Firefox has seemingly gotten more bloated over the years and for me, at least on the recent builds, has been increasingly unstable/buggy. For those who may be rocking Firefox (or Iceweasel) on systems that may be a bit limited on free and available resources you'll likely find these tips help out a bit. These were pulled from the Linux sub-reddit here ( https://www.reddit.com/r/linux/comments/39q6xt/some_useful_firefox_tips_to_fix_choppy_scrolling/) and were not created by myself. Copying here for reference.
Was good advice and figured it was worth sharing. Hope it helps someone.
Maybe it will be useful for someone.
Enter in address bar about:config and...
Fix choppy scrolling
Find layout.frame_rate.precise set it to enable. It increases animation speed. On my system it elliminated choppy scrolling almost completely.
Fasten page loading speed
Find privacy.trackingprotection.enabled and set to true. It's a built in Firefox tracking protection. It also speeds up page loading by 20-40%.
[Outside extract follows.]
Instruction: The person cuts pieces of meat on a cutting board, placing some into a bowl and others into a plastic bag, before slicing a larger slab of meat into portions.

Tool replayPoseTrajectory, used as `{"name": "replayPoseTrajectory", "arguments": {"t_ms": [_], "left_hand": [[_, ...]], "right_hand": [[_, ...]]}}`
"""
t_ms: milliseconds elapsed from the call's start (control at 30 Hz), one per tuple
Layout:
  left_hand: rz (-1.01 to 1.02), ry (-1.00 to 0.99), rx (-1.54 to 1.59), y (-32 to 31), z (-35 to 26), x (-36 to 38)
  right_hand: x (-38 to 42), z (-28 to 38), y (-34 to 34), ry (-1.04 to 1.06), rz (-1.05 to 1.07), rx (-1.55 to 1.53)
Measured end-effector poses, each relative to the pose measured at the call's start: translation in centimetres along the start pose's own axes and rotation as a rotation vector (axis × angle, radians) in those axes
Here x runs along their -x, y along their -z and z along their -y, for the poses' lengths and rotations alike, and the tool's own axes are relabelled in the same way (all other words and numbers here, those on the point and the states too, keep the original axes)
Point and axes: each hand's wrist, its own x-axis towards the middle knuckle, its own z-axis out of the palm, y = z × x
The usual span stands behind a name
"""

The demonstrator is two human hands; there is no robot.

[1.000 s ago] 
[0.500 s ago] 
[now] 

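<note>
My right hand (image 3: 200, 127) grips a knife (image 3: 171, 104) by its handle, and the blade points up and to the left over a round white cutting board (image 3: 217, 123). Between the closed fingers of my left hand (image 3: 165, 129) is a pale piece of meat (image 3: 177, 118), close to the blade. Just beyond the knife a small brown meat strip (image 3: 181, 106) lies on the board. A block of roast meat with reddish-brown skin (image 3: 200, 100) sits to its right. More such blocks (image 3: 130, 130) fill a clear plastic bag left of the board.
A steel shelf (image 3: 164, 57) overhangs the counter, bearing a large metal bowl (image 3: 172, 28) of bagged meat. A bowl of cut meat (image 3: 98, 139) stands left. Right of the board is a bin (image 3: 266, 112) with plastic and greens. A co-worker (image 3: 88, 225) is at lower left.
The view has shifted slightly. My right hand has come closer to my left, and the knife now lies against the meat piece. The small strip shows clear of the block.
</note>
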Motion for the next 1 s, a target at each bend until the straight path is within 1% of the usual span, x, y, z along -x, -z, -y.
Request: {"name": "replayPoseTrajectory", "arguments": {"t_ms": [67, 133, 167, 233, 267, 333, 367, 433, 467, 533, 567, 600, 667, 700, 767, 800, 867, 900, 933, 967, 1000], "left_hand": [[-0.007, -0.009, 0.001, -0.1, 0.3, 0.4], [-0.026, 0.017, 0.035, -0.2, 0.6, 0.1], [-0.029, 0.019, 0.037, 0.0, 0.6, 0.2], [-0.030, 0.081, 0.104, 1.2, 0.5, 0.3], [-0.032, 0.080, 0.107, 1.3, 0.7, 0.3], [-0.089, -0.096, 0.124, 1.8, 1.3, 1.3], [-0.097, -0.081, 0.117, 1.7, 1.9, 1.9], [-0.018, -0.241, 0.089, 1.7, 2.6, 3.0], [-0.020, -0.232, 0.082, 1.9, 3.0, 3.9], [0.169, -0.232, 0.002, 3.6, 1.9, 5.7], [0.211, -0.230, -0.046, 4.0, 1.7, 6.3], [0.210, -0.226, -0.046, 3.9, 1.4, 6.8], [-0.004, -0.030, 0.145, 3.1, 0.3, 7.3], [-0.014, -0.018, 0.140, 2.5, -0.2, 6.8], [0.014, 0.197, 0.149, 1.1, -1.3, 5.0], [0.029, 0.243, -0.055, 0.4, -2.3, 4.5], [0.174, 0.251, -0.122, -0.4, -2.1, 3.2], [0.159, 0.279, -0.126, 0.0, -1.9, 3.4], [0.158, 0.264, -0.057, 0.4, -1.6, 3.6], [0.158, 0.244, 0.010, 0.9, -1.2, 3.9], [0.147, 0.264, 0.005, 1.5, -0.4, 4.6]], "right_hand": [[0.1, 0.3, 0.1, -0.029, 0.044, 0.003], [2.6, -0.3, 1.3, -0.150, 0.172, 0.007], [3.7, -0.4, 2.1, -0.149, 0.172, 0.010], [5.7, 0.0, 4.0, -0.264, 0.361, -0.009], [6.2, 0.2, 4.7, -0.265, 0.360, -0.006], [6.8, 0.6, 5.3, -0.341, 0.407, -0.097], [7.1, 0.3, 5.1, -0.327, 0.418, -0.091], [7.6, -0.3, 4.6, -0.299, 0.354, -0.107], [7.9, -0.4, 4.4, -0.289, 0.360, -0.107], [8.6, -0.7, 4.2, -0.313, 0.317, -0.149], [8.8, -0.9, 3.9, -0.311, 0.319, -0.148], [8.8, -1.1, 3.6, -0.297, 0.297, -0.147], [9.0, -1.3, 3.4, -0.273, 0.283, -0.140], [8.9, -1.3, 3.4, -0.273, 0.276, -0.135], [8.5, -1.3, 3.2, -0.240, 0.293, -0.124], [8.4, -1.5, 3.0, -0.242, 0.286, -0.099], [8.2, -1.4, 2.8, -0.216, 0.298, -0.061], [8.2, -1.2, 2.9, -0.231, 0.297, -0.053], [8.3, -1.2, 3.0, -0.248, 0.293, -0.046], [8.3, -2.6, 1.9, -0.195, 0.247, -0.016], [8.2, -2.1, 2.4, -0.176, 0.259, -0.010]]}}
Huge reduce of memory usage
- When you open a webpage with images, Firefox stores the images for a time in uncompressed form. This results in an improvement in speed at the expense of greater memory use. If too many large, uncompressed images are in memory simultaneously, it can lead to increased memory use. Web sites with a lot of large images can require very large amounts of memory. This problem can be mitigated by putting a cap to the amount of memory used by decoded images. To do so, search for image.mem.max_decoded_image_kb. By default, this is set to a very high value – 256000 or ~256 MB. Reduce this cache to something smaller, such as 51200 (50 MB).
- Memory assigned to Javascript is way too high. In webpages where there are lots of scripts doing lots of fancy things, memory footprint can increase quickly. To reduce memory consumption by Javascript, locate the parameter javascript.options.mem.max and change its value from -1 (automatic) to 51200 (50 MB).
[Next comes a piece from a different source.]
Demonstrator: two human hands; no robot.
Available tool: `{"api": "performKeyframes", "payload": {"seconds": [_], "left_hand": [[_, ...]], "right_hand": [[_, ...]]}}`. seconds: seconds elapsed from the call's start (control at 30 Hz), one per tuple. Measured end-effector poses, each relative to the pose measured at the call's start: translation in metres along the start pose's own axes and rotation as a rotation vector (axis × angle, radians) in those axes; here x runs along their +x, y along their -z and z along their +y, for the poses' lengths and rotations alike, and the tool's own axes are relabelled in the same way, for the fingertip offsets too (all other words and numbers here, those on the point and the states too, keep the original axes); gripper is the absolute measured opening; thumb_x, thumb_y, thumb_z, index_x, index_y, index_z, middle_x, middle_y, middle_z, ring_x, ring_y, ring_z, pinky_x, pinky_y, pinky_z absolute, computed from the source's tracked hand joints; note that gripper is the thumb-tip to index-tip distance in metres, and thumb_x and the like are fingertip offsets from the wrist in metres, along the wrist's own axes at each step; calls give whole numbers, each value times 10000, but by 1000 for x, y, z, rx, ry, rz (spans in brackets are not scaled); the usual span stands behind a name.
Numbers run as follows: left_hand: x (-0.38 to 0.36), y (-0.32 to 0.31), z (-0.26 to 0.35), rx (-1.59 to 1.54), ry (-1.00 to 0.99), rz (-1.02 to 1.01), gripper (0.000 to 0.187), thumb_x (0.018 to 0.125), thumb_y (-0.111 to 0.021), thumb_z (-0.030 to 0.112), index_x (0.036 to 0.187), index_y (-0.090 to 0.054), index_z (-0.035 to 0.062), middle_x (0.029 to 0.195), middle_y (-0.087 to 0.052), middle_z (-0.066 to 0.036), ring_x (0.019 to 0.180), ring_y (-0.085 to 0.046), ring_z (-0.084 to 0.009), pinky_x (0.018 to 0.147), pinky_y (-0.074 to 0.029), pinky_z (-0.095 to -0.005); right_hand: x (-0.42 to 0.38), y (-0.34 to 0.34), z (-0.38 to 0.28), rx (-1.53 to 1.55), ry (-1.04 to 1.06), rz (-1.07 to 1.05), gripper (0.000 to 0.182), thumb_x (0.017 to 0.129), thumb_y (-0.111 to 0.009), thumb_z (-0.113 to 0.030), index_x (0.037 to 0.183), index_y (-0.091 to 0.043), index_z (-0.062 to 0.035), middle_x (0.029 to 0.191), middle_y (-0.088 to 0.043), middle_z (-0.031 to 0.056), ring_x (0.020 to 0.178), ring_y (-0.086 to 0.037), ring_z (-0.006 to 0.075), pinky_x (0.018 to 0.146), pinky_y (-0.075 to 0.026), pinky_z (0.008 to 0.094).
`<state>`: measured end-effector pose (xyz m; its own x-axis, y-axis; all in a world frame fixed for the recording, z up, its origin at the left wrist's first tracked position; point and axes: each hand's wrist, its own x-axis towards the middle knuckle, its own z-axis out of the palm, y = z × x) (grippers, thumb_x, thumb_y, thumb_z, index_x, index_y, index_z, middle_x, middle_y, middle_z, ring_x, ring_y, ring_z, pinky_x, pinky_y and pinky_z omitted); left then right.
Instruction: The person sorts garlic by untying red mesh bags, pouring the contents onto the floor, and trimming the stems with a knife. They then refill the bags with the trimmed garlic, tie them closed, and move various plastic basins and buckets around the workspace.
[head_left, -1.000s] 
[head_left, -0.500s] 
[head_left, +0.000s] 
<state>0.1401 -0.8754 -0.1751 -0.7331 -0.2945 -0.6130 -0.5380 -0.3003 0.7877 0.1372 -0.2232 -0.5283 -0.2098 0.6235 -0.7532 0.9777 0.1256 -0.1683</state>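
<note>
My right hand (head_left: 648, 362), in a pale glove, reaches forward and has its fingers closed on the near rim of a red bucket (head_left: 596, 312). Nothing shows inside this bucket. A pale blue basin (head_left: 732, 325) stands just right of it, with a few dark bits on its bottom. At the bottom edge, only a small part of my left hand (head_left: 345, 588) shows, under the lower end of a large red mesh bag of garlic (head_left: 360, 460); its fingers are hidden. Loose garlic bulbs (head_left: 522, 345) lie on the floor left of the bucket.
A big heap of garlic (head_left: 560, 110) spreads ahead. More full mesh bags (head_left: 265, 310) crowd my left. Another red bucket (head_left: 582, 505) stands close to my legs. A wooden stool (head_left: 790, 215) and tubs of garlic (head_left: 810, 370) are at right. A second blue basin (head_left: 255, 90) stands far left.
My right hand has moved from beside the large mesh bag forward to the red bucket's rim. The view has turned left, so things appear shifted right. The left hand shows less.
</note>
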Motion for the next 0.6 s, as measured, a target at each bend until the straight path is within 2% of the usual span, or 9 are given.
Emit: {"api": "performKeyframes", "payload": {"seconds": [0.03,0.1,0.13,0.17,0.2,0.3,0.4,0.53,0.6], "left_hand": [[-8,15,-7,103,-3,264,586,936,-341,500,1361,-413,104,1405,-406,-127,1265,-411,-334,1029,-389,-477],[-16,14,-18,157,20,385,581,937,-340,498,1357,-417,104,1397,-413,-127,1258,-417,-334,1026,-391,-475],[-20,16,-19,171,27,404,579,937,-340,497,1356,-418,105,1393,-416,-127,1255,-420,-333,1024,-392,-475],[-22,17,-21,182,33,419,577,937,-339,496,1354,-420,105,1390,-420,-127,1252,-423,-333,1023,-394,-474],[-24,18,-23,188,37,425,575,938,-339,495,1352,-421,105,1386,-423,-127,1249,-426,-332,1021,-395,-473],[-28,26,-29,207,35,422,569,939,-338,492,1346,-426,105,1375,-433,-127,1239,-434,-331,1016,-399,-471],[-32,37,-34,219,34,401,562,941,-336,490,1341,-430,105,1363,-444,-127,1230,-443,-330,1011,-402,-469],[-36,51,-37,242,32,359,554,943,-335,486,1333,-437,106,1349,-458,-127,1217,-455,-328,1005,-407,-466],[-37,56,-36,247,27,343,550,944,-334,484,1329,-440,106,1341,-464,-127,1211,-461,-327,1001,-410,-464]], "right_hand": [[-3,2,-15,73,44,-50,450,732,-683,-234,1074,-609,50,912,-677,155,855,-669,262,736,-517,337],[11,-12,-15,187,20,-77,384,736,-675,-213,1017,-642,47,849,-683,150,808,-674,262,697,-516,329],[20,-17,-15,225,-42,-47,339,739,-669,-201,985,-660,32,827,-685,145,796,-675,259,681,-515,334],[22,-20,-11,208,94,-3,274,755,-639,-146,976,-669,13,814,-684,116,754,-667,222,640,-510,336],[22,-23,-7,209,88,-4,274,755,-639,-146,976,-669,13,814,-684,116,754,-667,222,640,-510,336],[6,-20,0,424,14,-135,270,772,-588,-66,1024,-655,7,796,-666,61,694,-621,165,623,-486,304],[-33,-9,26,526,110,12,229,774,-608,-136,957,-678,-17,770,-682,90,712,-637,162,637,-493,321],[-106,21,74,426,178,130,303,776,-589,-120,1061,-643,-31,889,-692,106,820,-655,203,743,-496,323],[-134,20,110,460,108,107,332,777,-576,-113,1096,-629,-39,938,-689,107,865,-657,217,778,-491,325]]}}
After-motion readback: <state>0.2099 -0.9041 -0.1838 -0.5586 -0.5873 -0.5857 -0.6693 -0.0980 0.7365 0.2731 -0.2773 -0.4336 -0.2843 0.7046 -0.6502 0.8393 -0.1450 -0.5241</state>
- Also find javascript.options.mem.high_water_mark, and set it to 30 from the default 128. This parameter tells the garbage collector to start running when javascript is using 30 MB of memory. Garbage collection releases memory back to the system.
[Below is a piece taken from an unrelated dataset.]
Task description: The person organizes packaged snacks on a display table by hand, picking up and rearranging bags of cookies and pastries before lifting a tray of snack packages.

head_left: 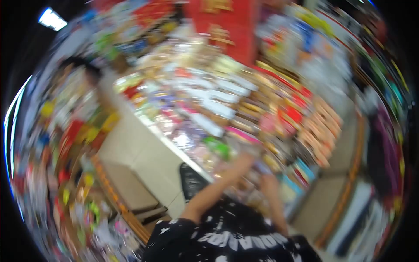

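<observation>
Both arms reach forward over a display table (163, 137) covered with packaged goods in rows. My left hand (247, 160) is at the table's near side, close to a clear package with a pink edge (242, 135). A green package (217, 147) lies to its left. Just right of it, and lower, is my right hand (268, 178), near a light blue package (293, 185). Motion blur smears the fingers of both hands, so whether either one holds something cannot be made out. Rows of white packs (222, 96) and orange packs (321, 126) lie farther off.
A tall red box or panel with gold characters (222, 35) stands behind the table. Clear plastic bags (325, 65) are heaped at the back right. A cardboard box (124, 185) sits at the left. Crowded shelves (83, 144) line the left side. A shoe (191, 180) shows on the tiled floor.
</observation>
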Available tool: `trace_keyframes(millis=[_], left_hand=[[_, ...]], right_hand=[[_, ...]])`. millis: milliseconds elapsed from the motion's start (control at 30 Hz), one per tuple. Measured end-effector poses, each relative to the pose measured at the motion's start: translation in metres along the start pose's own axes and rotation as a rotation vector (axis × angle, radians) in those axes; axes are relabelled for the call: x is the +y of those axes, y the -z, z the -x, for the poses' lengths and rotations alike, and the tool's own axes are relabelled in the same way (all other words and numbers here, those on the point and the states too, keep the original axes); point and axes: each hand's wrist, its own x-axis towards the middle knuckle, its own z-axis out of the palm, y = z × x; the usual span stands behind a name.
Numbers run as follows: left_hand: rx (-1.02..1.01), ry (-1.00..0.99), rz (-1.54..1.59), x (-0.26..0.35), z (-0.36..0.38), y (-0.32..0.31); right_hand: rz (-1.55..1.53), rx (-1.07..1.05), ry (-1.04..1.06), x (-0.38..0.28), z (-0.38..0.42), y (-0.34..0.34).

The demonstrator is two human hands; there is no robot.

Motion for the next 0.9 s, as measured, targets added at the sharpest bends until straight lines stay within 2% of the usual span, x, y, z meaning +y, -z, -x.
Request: trace_keyframes(millis=[33,67,100,167,200,233,267,300,333,367,400,500,600,667,733,800,833,867,900], left_hand=[[-0.193,0.050,-0.024,0.009,-0.013,0.023],[-0.136,-0.015,-0.073,-0.008,-0.015,0.006],[-0.240,0.110,0.071,-0.017,-0.013,-0.009],[-0.234,0.189,0.130,-0.034,-0.018,-0.017],[-0.245,0.164,0.139,-0.031,-0.022,-0.013],[-0.305,0.181,0.106,-0.028,-0.023,-0.007],[-0.361,0.205,0.069,-0.025,-0.024,-0.002],[-0.344,0.111,-0.130,-0.014,-0.021,-0.003],[-0.348,0.111,-0.133,-0.014,-0.017,-0.012],[-0.299,0.014,-0.226,-0.014,-0.013,-0.020],[-0.249,-0.086,-0.317,-0.014,-0.010,-0.027],[-0.247,-0.139,-0.340,-0.004,-0.009,-0.030],[-0.166,-0.252,-0.334,0.005,0.007,-0.027],[-0.164,-0.265,-0.286,0.000,0.021,-0.029],[-0.163,-0.277,-0.242,-0.001,0.032,-0.025],[-0.218,-0.240,-0.191,0.008,0.038,-0.012],[-0.234,-0.259,-0.200,0.011,0.039,-0.007],[-0.288,-0.198,-0.180,0.015,0.037,-0.004],[-0.340,-0.136,-0.158,0.021,0.033,-0.003]], right_hand=[[-0.150,0.105,0.056,0.006,0.008,0.009],[-0.184,0.204,0.037,0.003,0.016,0.022],[-0.216,0.298,0.054,0.003,0.030,0.035],[-0.273,0.322,-0.016,0.007,0.047,0.061],[-0.354,0.318,-0.014,0.007,0.052,0.073],[-0.457,0.249,-0.135,0.008,0.060,0.089],[-0.453,0.256,-0.139,0.018,0.063,0.088],[-0.500,0.365,-0.220,0.031,0.066,0.082],[-0.549,0.471,-0.302,0.032,0.066,0.084],[-0.531,0.526,-0.272,0.036,0.066,0.091],[-0.532,0.530,-0.279,0.037,0.066,0.093],[-0.463,0.493,-0.284,0.026,0.043,0.105],[-0.461,0.405,-0.251,0.024,0.017,0.071],[-0.242,0.541,-0.226,0.033,-0.001,0.034],[-0.186,0.541,-0.189,0.023,-0.006,0.013],[-0.130,0.543,-0.155,0.014,-0.011,-0.010],[-0.131,0.461,-0.152,0.012,-0.012,-0.023],[-0.130,0.381,-0.151,0.010,-0.013,-0.028],[-0.185,0.391,-0.135,0.015,-0.015,-0.028]])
- Firefox caches each tab you have open in such a way that they don't have to be re-parsed when you use the back and forward buttons to flip through history. This cache is different from the memory cache. The default is set to 50, meaning Firefox will remember the last 50 pages opened by each tab. If you have the habit of reusing tabs (as opposed to opening new tabs), the browser session history can grow to fantastic sizes. So what you should do? Close the tab when you are done with a page and open a fresh tab for a new page. Alternatively, you can reduce the number of pages Firefox keeps in cache. To do this, open about:config and set the desired value in browser.sessionhistory.max_entries. A value of 10 should do.
To increase scroll amount (was very useful on my Logitech mouse) find mousewheel.min_line_scroll_amount and set it to something like 40.
Add extension which unloads pages from memory by timeout or manually. This one[1] works fine.
I had a very bad choppy scroll on my laptop on any DE and now it's fixed. Also it reduces memory usage a lot.
Hope it helps.
Was good advice and figured it was worth sharing. Hope it helps someone.